Cimarosa and Perugini: Echoes of Mozart in "Il Matrimonio Segreto" RCL release

Top Quote A wonderful release of the italian opera "Il Matrimonio Segreto" by RC Record Classic Label. Great music and graeat artists. End Quote
  • (1888PressRelease) November 04, 2017 - Consider the stamina shown just over 230 years ago in Vienna, when after listening to a three-hour opera (presumably plus a pause between the two acts) Leopold II ordered the work to be repeated in its entirety after an interval for supper. Assuming at least an hour for this (probably longer), the evening’s entertainment must have extended over about nine hours – almost awe-inspiring in this sound-bite era of ours. It is understandable, at any rate, that Leopold was delighted with his new Kapellmeister Cimarosa’s “Il Matrimonio segreto” (his fifty-third stage work), for, as Hanslick was later to remark, it is “full of sunshine”. Its melodic invention and rhythmic vitality seem inexhaustible, its scoring is colourful, and the plot is not too involved to be followed with ease (a thousand pities that the present recording provides no translation!). It indeed lacks Mozart’s more adventurous harmony and textures (which goes to explain why this comedy was more popular than Mozart’s at the time), but in compensation it is most expertly constructed, with an unusually large number of ensembles, and with extended finales that build up to great effect.

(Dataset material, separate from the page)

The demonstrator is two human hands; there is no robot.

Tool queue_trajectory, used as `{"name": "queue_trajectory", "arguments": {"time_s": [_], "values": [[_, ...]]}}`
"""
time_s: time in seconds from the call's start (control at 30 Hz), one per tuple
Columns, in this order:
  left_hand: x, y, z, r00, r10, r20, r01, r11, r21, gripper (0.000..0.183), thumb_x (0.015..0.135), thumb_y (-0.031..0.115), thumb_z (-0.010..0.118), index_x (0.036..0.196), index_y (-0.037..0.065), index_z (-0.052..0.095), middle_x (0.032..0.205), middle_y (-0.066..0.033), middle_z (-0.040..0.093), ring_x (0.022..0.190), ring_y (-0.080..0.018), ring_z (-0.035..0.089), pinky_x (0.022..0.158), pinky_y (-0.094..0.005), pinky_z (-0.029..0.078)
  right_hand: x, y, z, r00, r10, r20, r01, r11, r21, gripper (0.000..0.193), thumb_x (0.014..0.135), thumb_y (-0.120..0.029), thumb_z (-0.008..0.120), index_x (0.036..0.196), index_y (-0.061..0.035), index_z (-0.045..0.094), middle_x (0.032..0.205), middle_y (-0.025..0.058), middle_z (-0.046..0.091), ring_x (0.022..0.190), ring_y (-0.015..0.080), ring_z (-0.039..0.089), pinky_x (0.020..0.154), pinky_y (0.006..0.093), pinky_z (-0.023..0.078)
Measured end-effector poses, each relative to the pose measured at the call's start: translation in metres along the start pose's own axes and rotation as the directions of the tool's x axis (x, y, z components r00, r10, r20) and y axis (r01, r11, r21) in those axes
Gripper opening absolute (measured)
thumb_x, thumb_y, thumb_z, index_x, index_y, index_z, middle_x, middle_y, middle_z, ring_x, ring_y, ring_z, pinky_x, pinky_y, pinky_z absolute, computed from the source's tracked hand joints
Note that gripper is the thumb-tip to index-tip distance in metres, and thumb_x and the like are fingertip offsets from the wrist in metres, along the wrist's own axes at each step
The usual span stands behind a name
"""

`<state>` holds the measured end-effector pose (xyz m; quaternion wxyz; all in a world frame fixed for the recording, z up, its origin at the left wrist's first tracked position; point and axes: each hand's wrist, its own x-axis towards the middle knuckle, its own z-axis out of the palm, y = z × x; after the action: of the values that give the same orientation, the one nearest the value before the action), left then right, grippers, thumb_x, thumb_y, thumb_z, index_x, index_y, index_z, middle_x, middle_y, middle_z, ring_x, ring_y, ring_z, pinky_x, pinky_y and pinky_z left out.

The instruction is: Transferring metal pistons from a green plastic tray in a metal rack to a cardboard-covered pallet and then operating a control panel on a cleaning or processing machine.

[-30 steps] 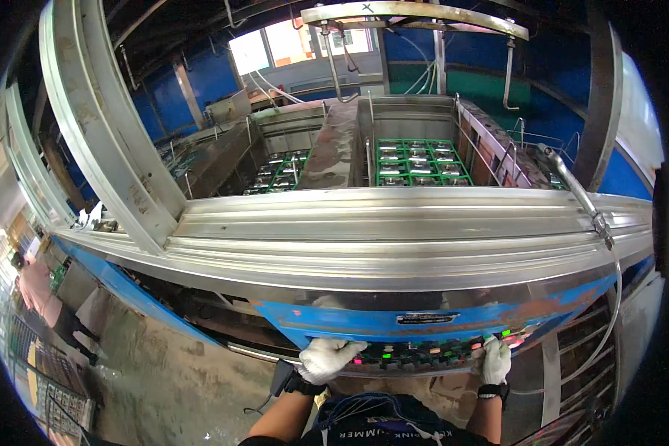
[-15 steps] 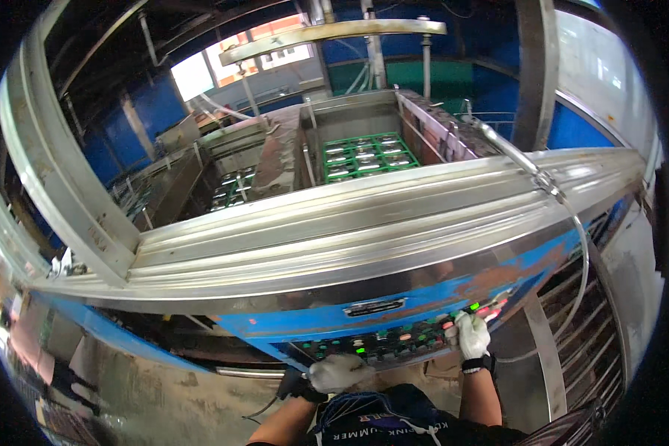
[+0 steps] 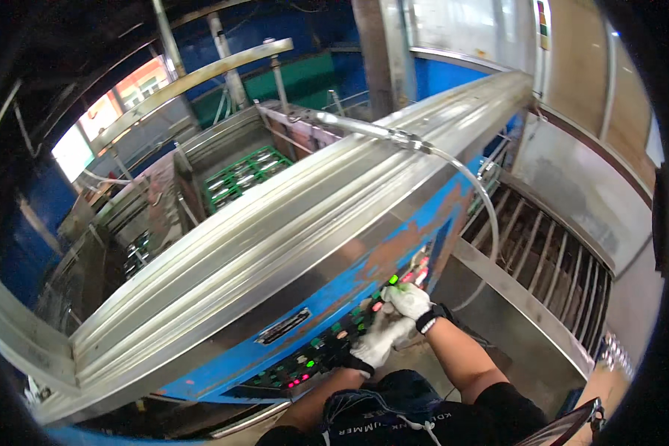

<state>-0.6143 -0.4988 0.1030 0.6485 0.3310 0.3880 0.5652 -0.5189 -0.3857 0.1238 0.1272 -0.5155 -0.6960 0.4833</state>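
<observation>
A slanting control panel [image 3: 347, 332] with rows of small buttons and lit lamps is set in the machine's blue front. My right hand [image 3: 409, 300], in a white glove with a dark wristband, has its fingers bent against the upper right part of the panel, beside a lit green button [image 3: 394, 280]. Whatever lies under those fingertips is hidden. Just below and left of it, my left hand [image 3: 375, 346], also in a white glove, reaches across the panel's lower edge. Its fingers stretch toward my right hand, slightly blurred, and seem to hold nothing.
Beyond the panel runs a broad metal ledge [image 3: 275, 215]. Green racks [image 3: 249, 176] with shiny metal pieces sit in an open tank behind it. A clear hose [image 3: 487, 197] hangs from a metal pipe over the ledge. At right stands a barred grating [image 3: 550, 256] beside a metal wall.
My view has turned to the right. My left hand has moved right along the panel, close to my right hand, which stays at the panel near the green button.
</observation>
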Motion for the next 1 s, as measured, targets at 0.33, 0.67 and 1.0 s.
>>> {"name": "queue_trajectory", "arguments": {"time_s": [0.33,0.67,1.0], "values": [[0.052,-0.020,0.022,0.993,-0.010,-0.117,-0.048,0.878,-0.477,0.031,0.076,0.002,0.052,0.106,0.008,0.059,0.092,-0.0030,0.063,0.077,-0.0161,0.059,0.066,-0.0289,0.047,0.018,0.031,-0.015,0.955,-0.295,0.004,0.295,0.955,-0.039,0.036,0.091,-0.041,0.054,0.100,-0.0091,0.068,0.094,0.0152,0.068,0.087,0.0315,0.066,0.079,0.0385,0.050],[0.058,0.024,0.053,0.969,-0.119,-0.218,0.049,0.952,-0.302,0.034,0.094,0.028,0.056,0.124,0.013,0.062,0.126,-0.0027,0.060,0.112,-0.0185,0.053,0.094,-0.0350,0.045,-0.169,-0.205,-0.133,0.741,-0.641,-0.200,0.479,0.713,-0.511,0.034,0.092,-0.043,0.066,0.095,-0.0098,0.072,0.081,0.0119,0.068,0.072,0.0233,0.066,0.061,0.0353,0.051],[0.074,0.030,0.049,0.914,-0.255,-0.315,0.132,0.923,-0.363,0.030,0.093,0.036,0.056,0.108,0.014,0.067,0.104,-0.0020,0.069,0.091,-0.0169,0.061,0.068,-0.0357,0.050,-0.071,-0.295,-0.149,0.660,-0.673,-0.334,0.345,0.666,-0.661,0.044,0.082,-0.048,0.065,0.100,-0.0082,0.072,0.098,0.0199,0.068,0.099,0.0355,0.064,0.085,0.0443,0.050]]}}
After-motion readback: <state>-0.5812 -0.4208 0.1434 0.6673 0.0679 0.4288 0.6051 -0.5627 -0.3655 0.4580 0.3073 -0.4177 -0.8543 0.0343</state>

    My enthusiasm for the now about 35-year-old recording by Barenboim remains undiminished, but this new issue has much to commend it. Simone Perugini, whom Harmoniae Tempum Chamber Orchestra panned for a recent Paisiello's “Il Barbiere Di Siviglia” and “La Serva Padrona”, paces the work admirably and secures alert playing from an orchestra I had not previously encountered, whose response to dynamic shadings and readiness to point forte-piano accents are most laudable: as a result, the music trips along with vivacity and sparkle. The cast, mostly experienced Rossinians, show a good understanding of the post-Mozartian style required, and enter wholeheartedly into their characters. Addie Lansbury is an appealing heroine, affectionate-sounding with her clandestine husband, and truly affecting in the accompanied recitative in which she contemplates being forced to enter a convent. As her elder sister, whom the Count has contracted to marry but rejects at his first sight of the embarrassed Carolina (yet whom, in the story’s one improbability, he ends up reluctantly accepting – though what Elisetta thinks of this humiliating position is left unsaid), Florinda Benini is brilliant, especially in her big bravura aria “Se son vendicata”: the unseemly squabble between the sisters in Act 1 is acted out with spirit. Charlen Harris makes less of her characterization, and isn’t entirely at ease at the repeated Fs in her one aria. Roberto Vicarelli, as Geronimo, displays a talent for patter-technique in the role of the grasping social-climbing father, and Irving Hussain is excellent as the Count – aristocratic at his entry, convincingly self-accusatory when trying his utmost to deter Elisetta: the dispute between the two at the start of Act 2 was a show-stopper at the original performance. Which leaves only Jaylen Parker, and here it has to be said that he is far outshone by Ryland Davies on the Barenboim set: for all the firmness and metal in his voice, his initial exchanges with his secret wife do not sound tender, as marked and expected; and in the duet with the Count, “Signor, deh concedete” his tone, already rather edgy, becomes tight. His performance of “Pria che spunti in ciel l'aurora” is magnificent.

    Wonderful performances of the Recitativos in which the great diction of the whole cast succeeds in making this work alive as if we could watch the show directly in the theater.